Pues eso, que en Zaragoza nos marcamos unos gracelands este fin de semana, así, uno detrás de otro, pam, pam, al pecho, pam, pam al último recoveco. Así que a estas alturas todavía estamos de resacón tremendo de gracelands, de subidón de felicidad comparable, quizás, a esa ingravidez del astronauta antes de un alucinaje.

Ahora, mientras el vinilo marca esa marejadilla de ondas que provoca su girar, suena, de nuevo y como por arte de magia un “Blue Moon” que convierte mi habitación en un pequeño Graceland; en el saloncito de estar de la casa de las columnas al fondo del Elvis Blvd. ¡Esto si es Graceland!, Esto si es un graceland de lujo,chaval.

Que me perdonen Sulvia, Myrna y Estelle, los Blackwood, Moscheo y esa compañía de voces a la que Dios en persona les encargó crear su banda sonora. Que me perdonen, digo, pero no hay registrado en los anales de la música semejante coro, semejante acompañamiento vocal y gestual, musico-sensitivo que un buen Graceland improvisado en La Caverna a las tres de la mañana de un domingo (gracias Eva).

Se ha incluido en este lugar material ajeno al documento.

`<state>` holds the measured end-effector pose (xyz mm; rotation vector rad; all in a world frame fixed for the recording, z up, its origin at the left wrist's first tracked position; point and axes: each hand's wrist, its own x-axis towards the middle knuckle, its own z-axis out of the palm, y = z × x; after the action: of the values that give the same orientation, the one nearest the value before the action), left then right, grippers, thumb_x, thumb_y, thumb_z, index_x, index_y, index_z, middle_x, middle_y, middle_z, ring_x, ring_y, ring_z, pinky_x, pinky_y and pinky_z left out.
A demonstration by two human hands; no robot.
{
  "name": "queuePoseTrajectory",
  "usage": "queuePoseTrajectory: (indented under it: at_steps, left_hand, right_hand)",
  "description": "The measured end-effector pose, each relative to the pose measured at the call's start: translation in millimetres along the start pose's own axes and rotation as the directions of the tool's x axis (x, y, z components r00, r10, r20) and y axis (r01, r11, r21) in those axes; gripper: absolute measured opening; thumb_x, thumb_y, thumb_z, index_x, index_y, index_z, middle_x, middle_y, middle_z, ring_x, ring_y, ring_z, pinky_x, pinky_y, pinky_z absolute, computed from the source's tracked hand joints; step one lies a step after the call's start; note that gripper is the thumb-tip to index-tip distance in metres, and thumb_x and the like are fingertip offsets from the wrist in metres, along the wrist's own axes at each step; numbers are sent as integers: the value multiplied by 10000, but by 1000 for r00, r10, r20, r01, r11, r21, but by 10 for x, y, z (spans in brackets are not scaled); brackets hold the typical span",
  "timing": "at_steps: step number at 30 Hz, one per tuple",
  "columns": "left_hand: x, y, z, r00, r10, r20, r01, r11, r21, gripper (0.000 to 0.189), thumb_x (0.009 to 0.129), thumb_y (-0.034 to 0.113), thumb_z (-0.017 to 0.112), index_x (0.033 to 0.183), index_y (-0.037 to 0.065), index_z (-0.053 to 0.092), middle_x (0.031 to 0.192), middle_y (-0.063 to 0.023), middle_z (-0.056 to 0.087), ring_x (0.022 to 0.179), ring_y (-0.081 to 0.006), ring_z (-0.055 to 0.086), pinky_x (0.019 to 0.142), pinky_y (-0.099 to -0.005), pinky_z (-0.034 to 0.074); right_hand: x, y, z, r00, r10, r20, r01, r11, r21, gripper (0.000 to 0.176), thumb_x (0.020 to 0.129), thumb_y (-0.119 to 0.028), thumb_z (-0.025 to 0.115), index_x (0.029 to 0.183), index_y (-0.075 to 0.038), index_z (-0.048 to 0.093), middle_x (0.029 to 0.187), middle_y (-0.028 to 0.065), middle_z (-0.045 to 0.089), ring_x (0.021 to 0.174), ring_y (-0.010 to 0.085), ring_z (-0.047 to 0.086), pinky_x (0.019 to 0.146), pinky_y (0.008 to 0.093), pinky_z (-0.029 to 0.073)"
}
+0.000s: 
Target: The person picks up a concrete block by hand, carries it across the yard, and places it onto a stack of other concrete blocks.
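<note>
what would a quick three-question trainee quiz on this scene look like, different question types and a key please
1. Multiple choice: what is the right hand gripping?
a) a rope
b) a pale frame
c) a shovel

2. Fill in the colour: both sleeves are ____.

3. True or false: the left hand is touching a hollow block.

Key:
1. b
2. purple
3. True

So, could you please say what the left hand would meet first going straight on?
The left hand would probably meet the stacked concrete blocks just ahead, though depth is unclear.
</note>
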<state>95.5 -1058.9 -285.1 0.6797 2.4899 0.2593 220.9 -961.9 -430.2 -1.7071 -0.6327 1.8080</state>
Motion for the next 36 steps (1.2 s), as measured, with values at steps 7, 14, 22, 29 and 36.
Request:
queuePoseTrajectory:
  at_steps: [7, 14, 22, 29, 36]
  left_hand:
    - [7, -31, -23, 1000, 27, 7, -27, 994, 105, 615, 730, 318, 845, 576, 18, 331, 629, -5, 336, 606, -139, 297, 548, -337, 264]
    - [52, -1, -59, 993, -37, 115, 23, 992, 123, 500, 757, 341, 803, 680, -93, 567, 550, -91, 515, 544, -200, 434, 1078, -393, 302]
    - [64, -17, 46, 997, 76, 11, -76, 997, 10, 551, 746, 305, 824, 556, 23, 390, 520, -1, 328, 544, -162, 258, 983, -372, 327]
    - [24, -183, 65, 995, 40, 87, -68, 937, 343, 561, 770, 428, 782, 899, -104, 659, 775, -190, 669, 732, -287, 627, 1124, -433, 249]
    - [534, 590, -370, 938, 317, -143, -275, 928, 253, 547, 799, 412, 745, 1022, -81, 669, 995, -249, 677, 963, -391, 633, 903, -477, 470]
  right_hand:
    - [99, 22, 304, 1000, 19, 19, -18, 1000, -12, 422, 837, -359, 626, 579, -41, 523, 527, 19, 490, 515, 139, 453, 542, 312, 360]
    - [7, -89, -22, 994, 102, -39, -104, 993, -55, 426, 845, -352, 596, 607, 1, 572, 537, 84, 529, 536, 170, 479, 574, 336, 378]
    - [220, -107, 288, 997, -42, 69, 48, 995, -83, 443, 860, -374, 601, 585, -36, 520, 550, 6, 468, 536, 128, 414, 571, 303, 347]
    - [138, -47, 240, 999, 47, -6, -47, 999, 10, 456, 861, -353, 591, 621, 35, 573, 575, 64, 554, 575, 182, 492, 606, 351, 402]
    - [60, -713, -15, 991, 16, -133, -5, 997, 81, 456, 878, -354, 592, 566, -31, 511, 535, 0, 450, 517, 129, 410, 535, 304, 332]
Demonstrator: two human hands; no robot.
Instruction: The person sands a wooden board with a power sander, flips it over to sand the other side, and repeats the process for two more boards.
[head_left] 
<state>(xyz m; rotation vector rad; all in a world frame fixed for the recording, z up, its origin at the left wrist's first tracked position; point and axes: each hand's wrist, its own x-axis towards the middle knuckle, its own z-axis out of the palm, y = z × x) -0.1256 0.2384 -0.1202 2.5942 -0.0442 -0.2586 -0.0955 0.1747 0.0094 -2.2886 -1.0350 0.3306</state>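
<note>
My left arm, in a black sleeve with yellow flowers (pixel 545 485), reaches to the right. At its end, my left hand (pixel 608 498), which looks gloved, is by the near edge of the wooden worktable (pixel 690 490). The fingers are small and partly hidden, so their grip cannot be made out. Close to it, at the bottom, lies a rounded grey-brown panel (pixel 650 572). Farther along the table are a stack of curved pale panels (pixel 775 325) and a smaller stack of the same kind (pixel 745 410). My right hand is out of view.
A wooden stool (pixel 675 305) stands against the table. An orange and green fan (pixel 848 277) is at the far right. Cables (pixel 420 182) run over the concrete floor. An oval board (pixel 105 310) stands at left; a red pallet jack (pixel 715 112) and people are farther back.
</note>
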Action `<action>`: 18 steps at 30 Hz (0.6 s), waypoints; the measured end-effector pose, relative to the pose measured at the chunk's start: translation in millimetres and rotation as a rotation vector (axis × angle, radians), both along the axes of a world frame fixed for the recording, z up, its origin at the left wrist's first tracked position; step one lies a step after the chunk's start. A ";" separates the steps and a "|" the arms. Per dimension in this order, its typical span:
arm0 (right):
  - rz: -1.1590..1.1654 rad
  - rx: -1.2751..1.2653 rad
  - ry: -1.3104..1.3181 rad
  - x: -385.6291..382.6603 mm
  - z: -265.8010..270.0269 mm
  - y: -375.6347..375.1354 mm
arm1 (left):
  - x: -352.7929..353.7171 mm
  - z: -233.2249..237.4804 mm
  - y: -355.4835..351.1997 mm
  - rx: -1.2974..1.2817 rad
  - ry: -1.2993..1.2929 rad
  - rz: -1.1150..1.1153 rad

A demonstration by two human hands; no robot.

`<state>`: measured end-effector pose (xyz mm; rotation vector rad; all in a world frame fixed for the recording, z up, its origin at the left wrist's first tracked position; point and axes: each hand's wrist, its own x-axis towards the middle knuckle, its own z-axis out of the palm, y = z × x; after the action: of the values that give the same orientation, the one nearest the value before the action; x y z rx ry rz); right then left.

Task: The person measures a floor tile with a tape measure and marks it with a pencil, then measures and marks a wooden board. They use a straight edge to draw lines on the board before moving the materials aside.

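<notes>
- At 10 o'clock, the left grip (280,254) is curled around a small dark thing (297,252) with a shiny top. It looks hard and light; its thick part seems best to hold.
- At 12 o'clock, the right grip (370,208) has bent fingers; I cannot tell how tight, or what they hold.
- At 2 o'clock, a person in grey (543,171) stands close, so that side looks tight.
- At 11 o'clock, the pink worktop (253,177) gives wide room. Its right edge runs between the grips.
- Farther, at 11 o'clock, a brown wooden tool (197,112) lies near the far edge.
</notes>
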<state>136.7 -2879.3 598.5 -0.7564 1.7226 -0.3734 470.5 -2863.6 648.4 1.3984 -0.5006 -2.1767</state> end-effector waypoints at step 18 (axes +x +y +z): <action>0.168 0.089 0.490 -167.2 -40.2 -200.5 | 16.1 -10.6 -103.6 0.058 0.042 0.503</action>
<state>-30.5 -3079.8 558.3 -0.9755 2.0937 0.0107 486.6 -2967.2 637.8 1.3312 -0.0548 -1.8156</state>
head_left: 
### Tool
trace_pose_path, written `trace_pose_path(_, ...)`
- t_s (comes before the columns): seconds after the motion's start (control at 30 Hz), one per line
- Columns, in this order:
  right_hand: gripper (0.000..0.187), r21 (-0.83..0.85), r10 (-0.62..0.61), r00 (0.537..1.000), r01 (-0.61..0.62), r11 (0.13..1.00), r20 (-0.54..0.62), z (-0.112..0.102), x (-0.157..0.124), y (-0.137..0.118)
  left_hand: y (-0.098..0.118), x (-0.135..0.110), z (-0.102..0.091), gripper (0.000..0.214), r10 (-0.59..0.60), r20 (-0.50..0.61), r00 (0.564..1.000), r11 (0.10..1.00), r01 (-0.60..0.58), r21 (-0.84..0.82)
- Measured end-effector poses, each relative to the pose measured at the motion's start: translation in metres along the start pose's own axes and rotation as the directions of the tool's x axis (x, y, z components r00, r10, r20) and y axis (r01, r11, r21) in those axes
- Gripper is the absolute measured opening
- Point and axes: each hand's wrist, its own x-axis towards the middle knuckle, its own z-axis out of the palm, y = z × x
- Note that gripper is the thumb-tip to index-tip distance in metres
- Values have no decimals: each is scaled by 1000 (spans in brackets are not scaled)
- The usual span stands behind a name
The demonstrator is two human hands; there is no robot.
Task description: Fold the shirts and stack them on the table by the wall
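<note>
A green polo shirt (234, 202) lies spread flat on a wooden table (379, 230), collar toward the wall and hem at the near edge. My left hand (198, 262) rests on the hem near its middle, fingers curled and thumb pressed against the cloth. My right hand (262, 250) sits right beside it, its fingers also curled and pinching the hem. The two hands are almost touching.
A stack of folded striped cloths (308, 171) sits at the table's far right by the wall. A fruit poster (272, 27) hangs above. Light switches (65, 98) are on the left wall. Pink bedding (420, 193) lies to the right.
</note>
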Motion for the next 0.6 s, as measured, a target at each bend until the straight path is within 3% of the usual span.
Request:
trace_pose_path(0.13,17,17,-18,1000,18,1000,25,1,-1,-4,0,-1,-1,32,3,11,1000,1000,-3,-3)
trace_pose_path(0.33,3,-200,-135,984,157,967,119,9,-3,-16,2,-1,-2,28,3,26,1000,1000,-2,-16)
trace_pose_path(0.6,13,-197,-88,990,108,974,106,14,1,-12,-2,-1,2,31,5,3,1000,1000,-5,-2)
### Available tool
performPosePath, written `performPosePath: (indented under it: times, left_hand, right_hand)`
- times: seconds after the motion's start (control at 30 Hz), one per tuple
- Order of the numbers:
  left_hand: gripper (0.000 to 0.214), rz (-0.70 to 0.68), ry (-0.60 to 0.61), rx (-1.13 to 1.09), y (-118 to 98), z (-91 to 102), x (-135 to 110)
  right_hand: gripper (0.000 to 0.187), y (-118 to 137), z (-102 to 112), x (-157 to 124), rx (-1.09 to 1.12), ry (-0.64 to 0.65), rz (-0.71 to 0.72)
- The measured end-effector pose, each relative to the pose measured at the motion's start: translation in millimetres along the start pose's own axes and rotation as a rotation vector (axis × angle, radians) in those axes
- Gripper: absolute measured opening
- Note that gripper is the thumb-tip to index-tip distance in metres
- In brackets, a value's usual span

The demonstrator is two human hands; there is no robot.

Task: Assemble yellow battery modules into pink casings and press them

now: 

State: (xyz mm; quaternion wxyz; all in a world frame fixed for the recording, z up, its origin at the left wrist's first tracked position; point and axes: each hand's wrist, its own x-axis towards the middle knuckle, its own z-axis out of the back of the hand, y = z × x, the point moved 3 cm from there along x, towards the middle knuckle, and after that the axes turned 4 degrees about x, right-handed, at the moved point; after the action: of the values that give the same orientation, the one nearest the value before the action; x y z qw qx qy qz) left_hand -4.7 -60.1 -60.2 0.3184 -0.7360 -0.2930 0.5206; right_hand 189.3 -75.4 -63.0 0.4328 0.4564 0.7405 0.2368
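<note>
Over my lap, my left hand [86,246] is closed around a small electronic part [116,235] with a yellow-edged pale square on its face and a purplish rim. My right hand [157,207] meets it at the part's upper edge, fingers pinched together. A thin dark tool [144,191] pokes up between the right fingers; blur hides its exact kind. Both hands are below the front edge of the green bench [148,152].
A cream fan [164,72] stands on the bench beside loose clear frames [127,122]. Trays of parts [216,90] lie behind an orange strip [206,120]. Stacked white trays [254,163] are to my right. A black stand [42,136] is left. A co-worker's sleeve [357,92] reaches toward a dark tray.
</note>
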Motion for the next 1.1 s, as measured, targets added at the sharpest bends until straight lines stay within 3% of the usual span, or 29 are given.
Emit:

Pero ¿Quién dijo que Elvis nunca había estado en España? Algún incauto, seguro. Y es que cada vez, cada vez que Joaquin, Eduardo, Juanjo y Teresa se lo proponen, hacen ¡zas! y aparece el mismo Elvis en persona, diciendo eso de “What now, my love” y ya, como provocando la ira de los sordos, “Play it James…” eso si que es un Graceland de los buenos, de los de mayúsculas.

Podrás viajar a la casa de Memphis, visitar mis habitaciones, acariciar furtivamente mi piano, mirarte en los espejos donde yo me miré pero nunca, nunca, estarás en Graceland, el de verdad, hasta que indiferente al tiempo y al mundo exterior, te aferres al compañero de al lado y al rítmico vaiven gritéis enamorados de la vida ese “The wonder of you” que hace infinita la u y tremendamente suelta la lágrima.

¿Que qué es Graceland?

¿Y vosotros me lo preguntáis?

 

 

Nota:

Podría haber dicho “Gracias” pero me hubiera quedado algo corto.